Szlak rowerowy został bardzo dobrze oznaczony. Tabliczki z kilometrażem to mrzonka w Polsce, a tam spotykałem je co skrzyżowanie. Popełniłem zaledwie kilka pomyłek, gdy tabliczki przepadły (albo jeszcze nie zostały zamontowane). Niestety wszystko, co dobre musi się kończyć i w którymś momencie źle skręciłem, bo najpierw przepadły oznaczenia szlaku, a potem drogi dla rowerów. Musiałem włączyć się do ruchu, a niestety był on duży. Czułem, że się zbliżam do stolicy.
Przez moment pokropił deszcz z ciężkich chmur. Szybko się jednak rozmyślił. Ja znów trafiłem na szlak, ale już bez oznaczeń. Ot, zwykła droga dla rowerów. Do Budapesztu dojechałem szybciej niż się spodziewałem. Pokręciłem się wokół budynku parlamentu, który jest ikoną miasta. Bardzo mnie zaskoczyło, że elewacja znacznej większości budynków miała tak finezyjne zdobienia, jakbym był w zupełnie innym kraju.
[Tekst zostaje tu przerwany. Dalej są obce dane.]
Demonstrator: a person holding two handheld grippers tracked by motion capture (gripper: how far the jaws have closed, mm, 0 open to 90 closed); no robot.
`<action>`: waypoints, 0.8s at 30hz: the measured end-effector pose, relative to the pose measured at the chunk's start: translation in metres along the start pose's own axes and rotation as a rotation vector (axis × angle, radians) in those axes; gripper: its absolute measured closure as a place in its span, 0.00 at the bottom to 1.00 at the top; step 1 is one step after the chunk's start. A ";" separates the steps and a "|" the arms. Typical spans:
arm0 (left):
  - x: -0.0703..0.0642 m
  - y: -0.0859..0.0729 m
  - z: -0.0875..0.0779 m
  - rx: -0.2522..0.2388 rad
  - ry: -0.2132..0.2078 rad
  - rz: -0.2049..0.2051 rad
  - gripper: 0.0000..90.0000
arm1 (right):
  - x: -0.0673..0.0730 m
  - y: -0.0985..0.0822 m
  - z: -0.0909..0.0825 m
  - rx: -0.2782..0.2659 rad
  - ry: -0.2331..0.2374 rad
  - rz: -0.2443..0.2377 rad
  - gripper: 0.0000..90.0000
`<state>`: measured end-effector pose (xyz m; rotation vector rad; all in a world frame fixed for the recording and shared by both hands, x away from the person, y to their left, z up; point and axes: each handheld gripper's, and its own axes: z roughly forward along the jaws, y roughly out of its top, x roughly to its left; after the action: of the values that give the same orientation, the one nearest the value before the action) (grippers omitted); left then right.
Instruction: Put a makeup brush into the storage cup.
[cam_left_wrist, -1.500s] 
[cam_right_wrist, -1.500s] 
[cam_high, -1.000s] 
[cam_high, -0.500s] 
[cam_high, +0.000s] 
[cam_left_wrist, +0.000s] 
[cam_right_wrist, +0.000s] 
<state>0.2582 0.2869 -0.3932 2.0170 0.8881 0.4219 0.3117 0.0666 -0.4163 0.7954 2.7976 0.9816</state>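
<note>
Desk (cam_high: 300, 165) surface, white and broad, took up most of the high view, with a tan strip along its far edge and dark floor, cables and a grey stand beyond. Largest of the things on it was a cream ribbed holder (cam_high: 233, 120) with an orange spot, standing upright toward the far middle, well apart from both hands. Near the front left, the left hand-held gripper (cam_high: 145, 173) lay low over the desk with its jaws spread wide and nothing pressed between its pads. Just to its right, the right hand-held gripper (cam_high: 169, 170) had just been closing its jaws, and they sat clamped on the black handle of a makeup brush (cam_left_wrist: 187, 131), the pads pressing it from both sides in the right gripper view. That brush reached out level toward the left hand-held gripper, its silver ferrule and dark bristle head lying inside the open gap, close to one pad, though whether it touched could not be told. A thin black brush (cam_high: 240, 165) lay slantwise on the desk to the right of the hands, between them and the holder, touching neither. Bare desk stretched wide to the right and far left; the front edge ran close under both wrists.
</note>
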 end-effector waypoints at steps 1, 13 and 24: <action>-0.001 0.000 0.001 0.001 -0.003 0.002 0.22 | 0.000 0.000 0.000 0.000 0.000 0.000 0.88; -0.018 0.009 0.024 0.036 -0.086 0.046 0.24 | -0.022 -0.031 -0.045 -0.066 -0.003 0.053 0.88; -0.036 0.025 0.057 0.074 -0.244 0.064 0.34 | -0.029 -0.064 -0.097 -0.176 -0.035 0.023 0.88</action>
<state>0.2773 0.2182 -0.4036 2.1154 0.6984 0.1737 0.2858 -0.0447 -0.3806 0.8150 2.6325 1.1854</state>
Czas mnie gonił. Znalazłem kawiarnię i spróbowałem skontaktować się z osobą, która mnie zaprosiła. Niestety nie doczekałem się i zdecydowałem ruszyć w stronę kempingu. Było późno, więc w recepcji dostałem tylko kartę pobytu i poszedłem się rozbić. W międzyczasie zadzwonił Áron, u którego miałem się zatrzymać. Przegapił moje wiadomości, a ponieważ namiot już stał, to zostałem na kempingu. Nie był taki zły. Może dlatego, że w końcu mogłem wziąć prysznic i nawet zrobić pranie. Zjadłem też kolację w barze, który chyba szykował się do zamknięcia, bo nie mieli zbyt dużego wyboru. Kucharz zaproponował mi pozycję w menu i przyniósł... talerz dla trzech osób. Naprawdę, była to olbrzymia porcja. Nawet jak na mój deficyt kaloryczny po dniu spędzonym na rowerze.